About this task: Where the string "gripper" appears in a line of the material below, copy that line.

Dataset extract:
((

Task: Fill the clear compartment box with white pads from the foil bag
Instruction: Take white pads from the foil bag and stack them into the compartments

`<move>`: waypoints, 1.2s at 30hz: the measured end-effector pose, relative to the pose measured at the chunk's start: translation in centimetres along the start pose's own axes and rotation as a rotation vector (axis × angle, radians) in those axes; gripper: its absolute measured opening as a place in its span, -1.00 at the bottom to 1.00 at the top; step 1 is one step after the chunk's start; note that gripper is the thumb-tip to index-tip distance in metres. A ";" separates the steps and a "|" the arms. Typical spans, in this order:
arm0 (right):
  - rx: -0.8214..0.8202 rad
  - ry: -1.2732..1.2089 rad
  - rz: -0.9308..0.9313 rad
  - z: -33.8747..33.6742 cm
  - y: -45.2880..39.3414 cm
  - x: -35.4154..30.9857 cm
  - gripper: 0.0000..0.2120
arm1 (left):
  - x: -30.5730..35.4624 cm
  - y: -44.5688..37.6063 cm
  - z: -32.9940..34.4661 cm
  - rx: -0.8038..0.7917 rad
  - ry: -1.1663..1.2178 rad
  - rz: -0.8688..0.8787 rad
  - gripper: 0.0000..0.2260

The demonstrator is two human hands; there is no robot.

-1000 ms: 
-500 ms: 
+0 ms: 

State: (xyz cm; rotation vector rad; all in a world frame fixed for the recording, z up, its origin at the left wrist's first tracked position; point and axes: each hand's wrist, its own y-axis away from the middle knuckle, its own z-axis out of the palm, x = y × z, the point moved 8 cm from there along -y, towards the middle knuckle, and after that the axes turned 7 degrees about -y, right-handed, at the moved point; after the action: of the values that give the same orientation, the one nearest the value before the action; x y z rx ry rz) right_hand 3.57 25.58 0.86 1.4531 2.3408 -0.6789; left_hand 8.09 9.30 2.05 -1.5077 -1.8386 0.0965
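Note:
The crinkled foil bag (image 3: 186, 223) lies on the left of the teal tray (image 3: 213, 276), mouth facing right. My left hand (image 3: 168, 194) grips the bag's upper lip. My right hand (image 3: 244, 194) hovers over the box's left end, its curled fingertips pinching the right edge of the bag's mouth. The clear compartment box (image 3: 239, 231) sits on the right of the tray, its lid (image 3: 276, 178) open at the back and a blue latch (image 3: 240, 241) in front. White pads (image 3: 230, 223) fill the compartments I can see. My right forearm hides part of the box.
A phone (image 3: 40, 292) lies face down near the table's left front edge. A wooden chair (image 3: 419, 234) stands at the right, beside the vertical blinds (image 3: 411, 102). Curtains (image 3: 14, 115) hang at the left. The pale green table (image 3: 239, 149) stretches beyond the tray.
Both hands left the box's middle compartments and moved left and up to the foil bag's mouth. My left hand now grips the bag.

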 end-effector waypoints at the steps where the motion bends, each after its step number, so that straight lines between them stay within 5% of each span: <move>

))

Written solution:
`<move>`: waypoints, 1.2s at 30hz: the measured end-effector pose, relative to the pose measured at the chunk's start: translation in centimetres along the start pose's own axes and rotation as a rotation vector (axis × angle, radians) in those axes; gripper: its absolute measured opening as a place in its span, -1.00 at the bottom to 1.00 at the top; step 1 is one step after the chunk's start; note that gripper is the thumb-tip to index-tip distance in metres. A ";" separates the steps and a "|" the arms. Typical spans, in this order:
  - gripper: 0.0000..0.2120
  - gripper: 0.0000..0.2260

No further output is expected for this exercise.